Doctor Katie Pham is an assistant finance professor at Georgia Southern University. She said while you may think of budgeting as a chore, it’s actually a habit that can relieve stress.

“Something as small as, ‘Oh, wait a minute, I forgot to pay my bills. Oh my God, you know, I forgot to pay my mortgage, or I forgot to pay my rent. All of these little panic moments kind of actually incentivize people. "

She said it’s easy to get lost in the weeds of the budgeting process, so start off simple.

“I would encourage everyone to do a basic understanding of your own spending first.”

Understand your spending habits by looking at a month’s worth of bills, preferably in paper form. Then, split them into physical bins based on how they were spent.

You can keep these types of spending pretty broad. Doctor Pham suggested these four categories:

  1. Basic needs: These are costs like your rent or mortgage, groceries, and gas that you know you’ll have to pay every month.
  2. Unavoidable spending: “That would be something I can foresee that I’m going to have to spend some money by fixing the car or fixing the house,” Dr. Pham said. “Not something that’s immediately needed, but something that in everyday life you can see that, ‘Oh, this is an issue that I’m going to have to address soon.’”
  3. Wants or spending goals: This can include unnecessary spending, or a spending goal, like a nice piece of jewelry.
  4. Saving and investing: Doctor Pham said this should be a fixed rate of at least 10% of your monthly income.

“Once you’ve accumulated a certain amount in that account, you can start thinking about what you want to do with those. Do you want to invest in stocks? Do you want to invest in real estate, purchase some properties?”

Doctor Pham suggested budgeting at the same time as a close friend or budgeting with a spouse to help keep you both accountable to your financial goals. Also, give yourself some wiggle room in your budget.
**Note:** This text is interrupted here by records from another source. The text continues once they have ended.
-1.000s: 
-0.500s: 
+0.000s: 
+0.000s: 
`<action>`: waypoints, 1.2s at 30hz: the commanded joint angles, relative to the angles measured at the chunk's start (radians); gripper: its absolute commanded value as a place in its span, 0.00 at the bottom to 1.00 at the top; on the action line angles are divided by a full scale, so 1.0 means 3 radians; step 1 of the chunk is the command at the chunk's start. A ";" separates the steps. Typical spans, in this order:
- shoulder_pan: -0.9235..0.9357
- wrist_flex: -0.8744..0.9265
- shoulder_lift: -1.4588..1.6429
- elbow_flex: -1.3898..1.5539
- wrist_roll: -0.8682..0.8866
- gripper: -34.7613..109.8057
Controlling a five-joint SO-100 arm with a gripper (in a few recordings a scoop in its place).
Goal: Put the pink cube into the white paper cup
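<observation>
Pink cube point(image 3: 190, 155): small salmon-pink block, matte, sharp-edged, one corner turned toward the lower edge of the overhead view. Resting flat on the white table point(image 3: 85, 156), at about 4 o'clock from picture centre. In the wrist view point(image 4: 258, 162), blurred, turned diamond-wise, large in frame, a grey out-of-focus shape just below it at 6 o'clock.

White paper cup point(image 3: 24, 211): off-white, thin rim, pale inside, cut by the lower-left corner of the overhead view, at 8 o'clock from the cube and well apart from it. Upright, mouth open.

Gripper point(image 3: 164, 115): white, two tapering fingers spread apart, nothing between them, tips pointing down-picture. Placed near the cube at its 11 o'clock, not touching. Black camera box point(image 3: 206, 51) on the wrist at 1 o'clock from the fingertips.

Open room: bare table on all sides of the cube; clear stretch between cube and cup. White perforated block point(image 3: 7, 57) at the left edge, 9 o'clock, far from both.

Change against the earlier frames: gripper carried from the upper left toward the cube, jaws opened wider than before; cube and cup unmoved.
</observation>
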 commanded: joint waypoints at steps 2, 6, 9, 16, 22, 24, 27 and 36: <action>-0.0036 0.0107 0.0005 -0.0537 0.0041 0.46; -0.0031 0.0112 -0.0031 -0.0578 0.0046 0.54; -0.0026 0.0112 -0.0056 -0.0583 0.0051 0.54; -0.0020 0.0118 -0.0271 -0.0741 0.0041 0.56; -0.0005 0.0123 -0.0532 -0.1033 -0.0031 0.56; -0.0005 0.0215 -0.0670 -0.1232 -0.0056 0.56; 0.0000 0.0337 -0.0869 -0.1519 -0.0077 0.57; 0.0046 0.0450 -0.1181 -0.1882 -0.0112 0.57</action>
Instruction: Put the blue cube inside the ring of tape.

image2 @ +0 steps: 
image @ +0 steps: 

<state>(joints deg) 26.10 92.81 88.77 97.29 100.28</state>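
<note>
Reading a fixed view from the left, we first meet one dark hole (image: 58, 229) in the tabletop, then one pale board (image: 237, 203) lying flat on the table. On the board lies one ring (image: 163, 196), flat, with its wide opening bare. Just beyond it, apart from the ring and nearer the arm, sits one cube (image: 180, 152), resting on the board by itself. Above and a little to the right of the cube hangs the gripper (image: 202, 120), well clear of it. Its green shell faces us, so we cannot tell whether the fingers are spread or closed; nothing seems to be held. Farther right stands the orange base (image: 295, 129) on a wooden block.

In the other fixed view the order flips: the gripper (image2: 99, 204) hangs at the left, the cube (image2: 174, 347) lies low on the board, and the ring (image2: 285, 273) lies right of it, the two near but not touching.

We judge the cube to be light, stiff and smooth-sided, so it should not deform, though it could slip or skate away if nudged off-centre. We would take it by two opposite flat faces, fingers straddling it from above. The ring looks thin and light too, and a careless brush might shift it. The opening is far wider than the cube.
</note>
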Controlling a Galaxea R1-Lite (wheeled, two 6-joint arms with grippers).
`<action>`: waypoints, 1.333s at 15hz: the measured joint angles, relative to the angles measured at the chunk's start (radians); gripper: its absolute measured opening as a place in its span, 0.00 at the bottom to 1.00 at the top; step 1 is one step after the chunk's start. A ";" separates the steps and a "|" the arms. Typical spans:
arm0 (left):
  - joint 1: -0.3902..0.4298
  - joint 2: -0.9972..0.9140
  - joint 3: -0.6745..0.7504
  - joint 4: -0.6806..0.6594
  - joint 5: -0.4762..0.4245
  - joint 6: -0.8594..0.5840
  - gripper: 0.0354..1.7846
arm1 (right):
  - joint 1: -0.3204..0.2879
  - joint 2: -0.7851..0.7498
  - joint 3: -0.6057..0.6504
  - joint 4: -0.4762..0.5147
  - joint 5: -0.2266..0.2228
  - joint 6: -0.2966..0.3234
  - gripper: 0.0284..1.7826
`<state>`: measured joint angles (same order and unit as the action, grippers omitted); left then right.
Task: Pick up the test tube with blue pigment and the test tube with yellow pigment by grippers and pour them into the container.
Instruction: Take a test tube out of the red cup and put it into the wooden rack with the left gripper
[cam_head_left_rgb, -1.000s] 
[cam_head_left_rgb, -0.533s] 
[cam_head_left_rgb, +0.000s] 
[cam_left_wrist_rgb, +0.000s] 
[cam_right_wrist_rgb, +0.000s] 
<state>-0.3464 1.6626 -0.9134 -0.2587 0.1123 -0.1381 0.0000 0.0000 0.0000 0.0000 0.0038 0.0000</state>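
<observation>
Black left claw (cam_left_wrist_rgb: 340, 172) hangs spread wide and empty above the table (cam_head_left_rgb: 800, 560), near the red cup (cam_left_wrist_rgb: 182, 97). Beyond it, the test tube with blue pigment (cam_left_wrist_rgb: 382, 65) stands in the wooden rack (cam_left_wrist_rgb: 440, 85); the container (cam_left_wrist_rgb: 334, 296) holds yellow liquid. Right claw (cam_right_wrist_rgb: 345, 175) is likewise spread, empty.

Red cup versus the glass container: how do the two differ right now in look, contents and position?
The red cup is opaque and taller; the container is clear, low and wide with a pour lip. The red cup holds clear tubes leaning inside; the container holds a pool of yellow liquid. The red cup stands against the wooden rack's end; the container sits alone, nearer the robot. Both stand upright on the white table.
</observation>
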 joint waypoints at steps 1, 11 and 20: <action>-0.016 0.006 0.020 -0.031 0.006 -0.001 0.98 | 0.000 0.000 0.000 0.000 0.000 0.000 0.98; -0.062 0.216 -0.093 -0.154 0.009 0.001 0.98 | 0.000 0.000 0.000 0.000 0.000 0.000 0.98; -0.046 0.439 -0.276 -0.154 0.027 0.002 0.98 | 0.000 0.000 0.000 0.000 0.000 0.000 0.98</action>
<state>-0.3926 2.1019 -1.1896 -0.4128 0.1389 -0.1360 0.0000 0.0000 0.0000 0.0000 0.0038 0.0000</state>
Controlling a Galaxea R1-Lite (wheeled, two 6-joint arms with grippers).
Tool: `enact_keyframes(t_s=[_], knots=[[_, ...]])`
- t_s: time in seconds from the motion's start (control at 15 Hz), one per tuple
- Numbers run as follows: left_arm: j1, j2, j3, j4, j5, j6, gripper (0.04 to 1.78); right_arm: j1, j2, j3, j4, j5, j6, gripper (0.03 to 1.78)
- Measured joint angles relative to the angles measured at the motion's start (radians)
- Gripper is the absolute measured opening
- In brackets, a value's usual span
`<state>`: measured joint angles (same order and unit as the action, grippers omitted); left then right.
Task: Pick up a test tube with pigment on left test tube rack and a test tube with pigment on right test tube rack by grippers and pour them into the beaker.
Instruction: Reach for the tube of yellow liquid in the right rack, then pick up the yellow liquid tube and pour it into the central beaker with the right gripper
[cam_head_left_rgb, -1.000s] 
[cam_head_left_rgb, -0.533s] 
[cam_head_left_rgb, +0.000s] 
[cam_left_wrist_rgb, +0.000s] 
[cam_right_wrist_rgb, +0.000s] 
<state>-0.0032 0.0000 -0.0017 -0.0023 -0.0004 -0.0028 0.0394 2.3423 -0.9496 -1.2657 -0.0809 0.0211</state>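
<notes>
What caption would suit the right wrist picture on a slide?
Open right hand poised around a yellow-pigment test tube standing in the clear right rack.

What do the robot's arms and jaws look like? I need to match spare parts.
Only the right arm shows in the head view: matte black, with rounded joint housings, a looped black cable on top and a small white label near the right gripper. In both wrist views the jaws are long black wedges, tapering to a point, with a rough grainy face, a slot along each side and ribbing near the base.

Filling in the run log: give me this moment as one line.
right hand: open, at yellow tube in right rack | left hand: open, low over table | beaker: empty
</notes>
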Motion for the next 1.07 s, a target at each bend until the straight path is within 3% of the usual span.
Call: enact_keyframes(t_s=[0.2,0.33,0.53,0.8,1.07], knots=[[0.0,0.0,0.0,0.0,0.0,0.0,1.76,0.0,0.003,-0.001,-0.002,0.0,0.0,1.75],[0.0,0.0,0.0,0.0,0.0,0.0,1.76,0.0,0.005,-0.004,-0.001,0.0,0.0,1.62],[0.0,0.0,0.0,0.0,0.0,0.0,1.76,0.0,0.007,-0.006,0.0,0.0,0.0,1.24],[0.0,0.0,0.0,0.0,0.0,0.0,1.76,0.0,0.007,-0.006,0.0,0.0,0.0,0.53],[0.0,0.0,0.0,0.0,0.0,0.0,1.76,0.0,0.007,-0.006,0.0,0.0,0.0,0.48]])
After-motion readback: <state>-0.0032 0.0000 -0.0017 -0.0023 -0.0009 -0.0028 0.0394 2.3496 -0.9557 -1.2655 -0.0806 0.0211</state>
“It doesn’t make sense to do, ‘This gas station is $2.60, the other is $2.65. You don’t have to go five miles to save five cents.”

At the end of the day, she said, it’s all about finding a way to make the most of your earnings.

“You don’t necessarily have to have all the wealth in the world, but you can work with what you’re having right now to build a better future.”

Once you’ve set a budget that works for you, Doctor Pham suggests revisiting it once a year or anytime you think a large purchase may be coming up.